Infelizmente, como a perfeição não faz parte da natureza humana, fatos foram lançados à opinião pública demonstrando uma promíscua relação paraprocessual entre alguns membros do MP e entre estes e um juiz, que teve sua parcialidade questionada.

Esses acontecimentos têm revelado que o envolvimento dos cidadãos com o trabalho realizado pelos agentes públicos fez aflorar uma face nebulosa e perigosa da nossa sociedade, dividindo pessoas e instituições, de forma maniqueísta, entre bons e maus.

De um lado, aqueles que acham que a operação "lava jato" é composta de lobos em pele de cordeiros, que tudo fazem para “perseguir” aqueles que “elegem” como seus alvos.

De outro, os seus “defensores”, que entendem que tudo vale no combate à corrupção, num verdadeiro clima maquiavélico de “the ends justify the means” (os fins justificam os meios), de um estranho lawfare do bem.

A história nos ensinou (ou deveria ter ensinado) que o extremismo nunca foi resposta para nada. De Stalin a Hitler, de Mussolini a Fidel, o radicalismo político só nos trouxe retrocesso, divisão social e violência. Não é uma análise, mas uma constatação irrefutável.
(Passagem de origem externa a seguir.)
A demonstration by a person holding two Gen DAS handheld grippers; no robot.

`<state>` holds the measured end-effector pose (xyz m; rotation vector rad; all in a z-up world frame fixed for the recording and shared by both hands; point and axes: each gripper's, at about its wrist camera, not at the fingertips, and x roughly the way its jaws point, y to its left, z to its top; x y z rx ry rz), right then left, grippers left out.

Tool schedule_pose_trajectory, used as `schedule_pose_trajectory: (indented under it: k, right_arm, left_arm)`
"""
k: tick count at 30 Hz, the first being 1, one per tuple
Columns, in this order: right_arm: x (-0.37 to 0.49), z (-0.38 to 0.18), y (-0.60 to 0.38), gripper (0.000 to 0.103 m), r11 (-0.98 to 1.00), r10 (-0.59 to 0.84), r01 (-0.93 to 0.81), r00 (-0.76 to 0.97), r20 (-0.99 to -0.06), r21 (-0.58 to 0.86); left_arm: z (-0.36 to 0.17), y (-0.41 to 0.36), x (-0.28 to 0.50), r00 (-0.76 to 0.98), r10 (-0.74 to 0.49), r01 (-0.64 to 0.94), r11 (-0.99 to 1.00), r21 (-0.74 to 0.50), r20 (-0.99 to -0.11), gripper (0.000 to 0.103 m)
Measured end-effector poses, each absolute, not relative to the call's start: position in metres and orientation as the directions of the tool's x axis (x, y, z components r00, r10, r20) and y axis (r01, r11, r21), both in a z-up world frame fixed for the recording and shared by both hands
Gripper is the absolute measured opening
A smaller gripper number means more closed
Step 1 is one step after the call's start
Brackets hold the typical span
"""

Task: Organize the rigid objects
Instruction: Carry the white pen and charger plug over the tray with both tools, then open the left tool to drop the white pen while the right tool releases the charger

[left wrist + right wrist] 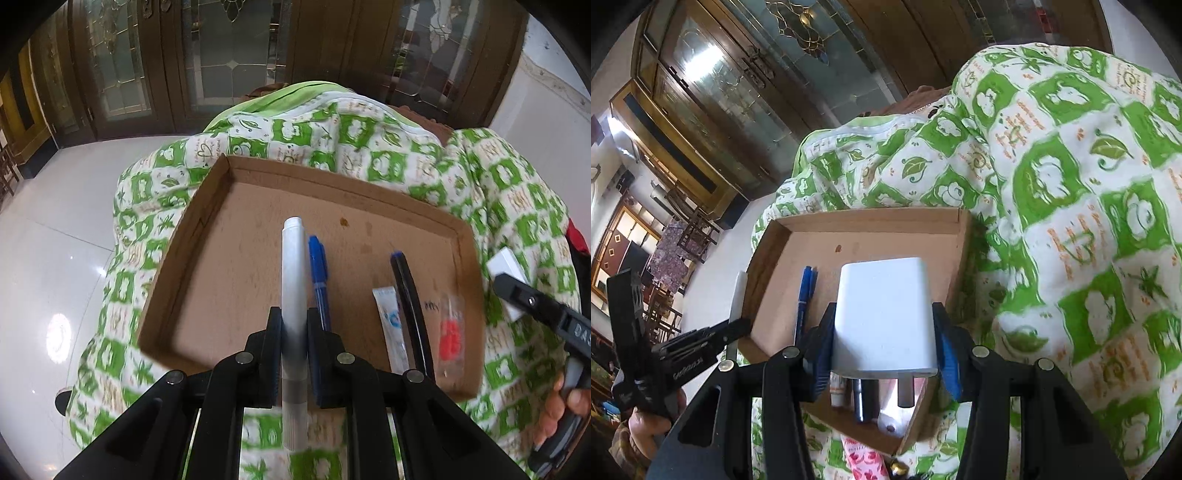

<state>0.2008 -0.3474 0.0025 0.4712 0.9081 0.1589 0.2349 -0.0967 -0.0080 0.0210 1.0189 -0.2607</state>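
Observation:
My left gripper [293, 332] is shut on a silver-white marker [293, 280], held above the near edge of a shallow cardboard tray [192, 236]. In the tray lie a blue pen [318, 273], a small white tube [391, 325], a black pen [410, 306] and a clear packet with red pieces [451, 332]. My right gripper [882, 350] is shut on a white charger plug [882, 314], held over the tray's [871, 225] right part. The blue pen [804, 295] shows beside it. The right gripper also shows in the left wrist view [517, 291].
The tray rests on a green-and-white patterned cloth [509, 177] over a raised surface. A pink patterned tube [866, 461] lies on the cloth near the tray's front edge. White tiled floor [55, 236] is left, wooden glass-door cabinets [229, 62] behind.

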Motion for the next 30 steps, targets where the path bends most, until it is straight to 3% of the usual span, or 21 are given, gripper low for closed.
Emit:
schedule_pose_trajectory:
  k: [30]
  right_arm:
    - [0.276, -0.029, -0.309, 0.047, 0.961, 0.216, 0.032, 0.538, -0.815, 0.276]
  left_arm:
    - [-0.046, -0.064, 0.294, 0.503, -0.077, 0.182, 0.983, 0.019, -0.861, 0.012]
Tragicamente, mesmo com todos esses exemplos à nossa soleira, a sociedade brasileira insiste em perquirir radicalismos, elegendo heróis e vilões, numa sanha persecutória que legou àqueles que defendem postulados democráticos fundamentais, não se situando nos extremos, a incômoda posição de “defensores da corrupção”, “golpistas”, “cúmplices do colarinho branco”, “assassinos da democracia” e inúmeros outros epítetos produzidos a ritmo “instagraniano”.

De parte a parte há os que tudo podem e nada devem. Uns que, ironicamente, são os legítimos defensores da lei e, por sê-lo, estão imunes a ela, pois o papel que cumprem lhes autorizaria uma certa impermeabilização legal, inalcançável a outros atores menos importantes.

Nessa toada, vamos deixando de lado elementos fundamentais a uma civilização.

Tolerância, respeito, direito de crítica, sujeição às regras do jogo democrático são deixados de lado ao mesmo passo em que se acirram os ânimos e se aprofunda a divisão da sociedade.

Nessa guerra digital fratricida, sequer cérebro é necessário, pois que suficiente replicar o “pensamento” dos falsos heróis. Basta um dedo e um smartphone para, inconsequentemente, a seita digital (de direita ou de esquerda) disparar xingamentos, expor vidas e destruir reputações.

Já passou da hora de entendermos que uma sociedade é composta de pessoas, intrinsecamente, por natureza, imperfeitas. Que amam, mas também odeiam. Que erram, mas também acertam. Que praticam o bem, mas também o mal. Que podem ser heróis, mas também vilões. Por vezes justos, por outras ímpios.